Эмма похудела, ее щеки побледнели, лицо вытянулось. С гладкими бандо черных волос, с огромными глазами, с прямым носом, с птичьей походкой, постоянно молчаливая за последнее время, она, казалось, проходила по жизни едва ее касаясь, словно отмеченная печатью какого-то высокого предназначения. Она была так печальна и спокойна, так кротка и строга, что от нее веяло тем ледяным очарованием, какое испытываешь в церквах среди холода мраморов и аромата цветов. Даже посторонние не ускользали от власти этого обаяния. Аптекарь говорил:
— Это женщина с большими способностями, она была бы на месте и в субпрефектуре.
Хозяйки восхищались ее бережливостью, пациенты мужа — ее любезностью, бедняки — щедростью.
А она в это время кипела желаниями, бешенством и ненавистью. Под этим платьем с прямыми складками билось бунтующее сердце, а эти целомудренные уста никому не выдавали его мук. Она была влюблена в Леона и искала одиночества, чтобы на воле услаждаться его образом. Вид его нарушал сладострастие этого созерцания. Эмма вздрагивала при звуке его шагов; потом в его присутствии ее волнение утихало, и после оставалось лишь огромное изумление, переходившее в грусть.
Леон, уходя от нее в отчаянии, не подозревал, что она встанет и подойдет к окну, чтобы еще раз взглянуть на него на улице. Ее тревожил каждый его шаг, она следила за выражением его лица, придумала целую историю, чтобы иметь предлог зайти в его комнату. Жена аптекаря казалась ей счастливой потому, что спит под одним кровом с ним; ее мысли постоянно вились над этим домом, подобно голубям, прилетавшим к «Золотому Льву» и омывавшим в его желобах свои розовые лапки и белые крылья. Но чем яснее видела Эмма свою любовь, тем упорнее подавляла ее, чтобы скрыть ее от людей и ослабить. Ей хотелось, однако, чтобы Леон все же догадался, и она придумывала случайности, катастрофы, которые могли бы облегчить ему разгадку. Удерживали ее, без сомнения, лень и страх, но также и стыдливость. Ей казалось, что она слишком строго оттолкнула его от себя, что уже поздно, что все потеряно. К тому же горделивая радость, что она имеет право сказать себе: «Я добродетельна» — и при этом глядеться в зеркало, принимая позы отречения, отчасти утешала ее в мнимой жертве, ею принесенной.

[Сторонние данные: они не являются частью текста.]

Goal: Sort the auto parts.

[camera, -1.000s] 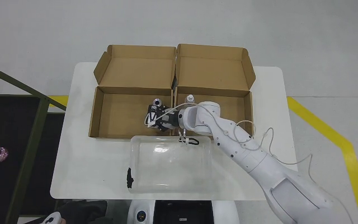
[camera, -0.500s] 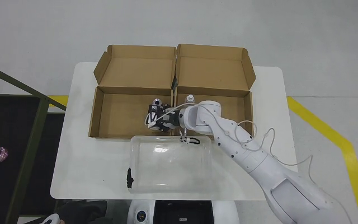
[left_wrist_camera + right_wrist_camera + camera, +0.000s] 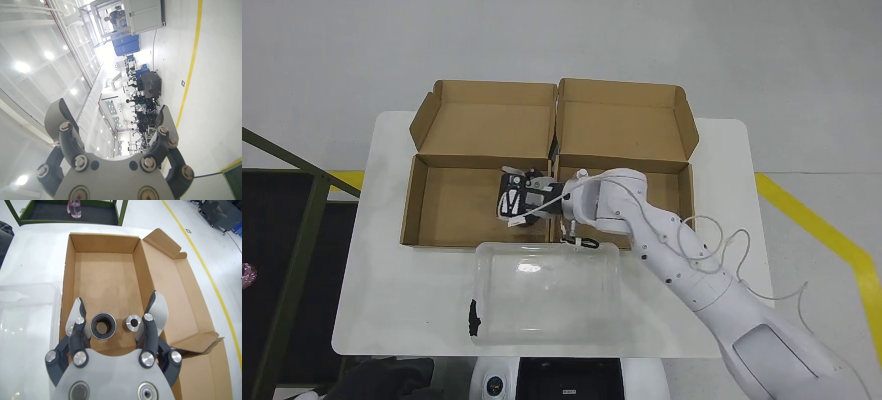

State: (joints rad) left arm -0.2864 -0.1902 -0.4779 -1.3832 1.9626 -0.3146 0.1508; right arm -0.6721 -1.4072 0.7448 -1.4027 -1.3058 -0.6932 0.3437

Тогда вожделения плоти, жажда денег и меланхолия страсти — все слилось в одно страдание; и вместо того, чтобы отвлечь от него свои мысли, она устремляла их на него, растравляя свою боль, ища ей пищи повсюду. Все ее раздражало: то не так, как следует, поданное кушанье, то плохо припертая дверь; она горевала о бархате, которого у нее не было, о счастье, которого она не знала, о своих высоких мечтах и убогом доме.
Всего более выводило ее из себя, что Шарль, по-видимому, и не подозревал ее пытки. Его уверенность в том, что он способен ее осчастливить, казалась ей глупостью и оскорблением, а его спокойствие — неблагодарностью. Ради кого же была она добродетельна? Не он ли служил помехою ее благополучию, причиною всего ее бедствия и как бы железным острием, которым был схвачен крепкий ремень, сдавивший ее со всех сторон?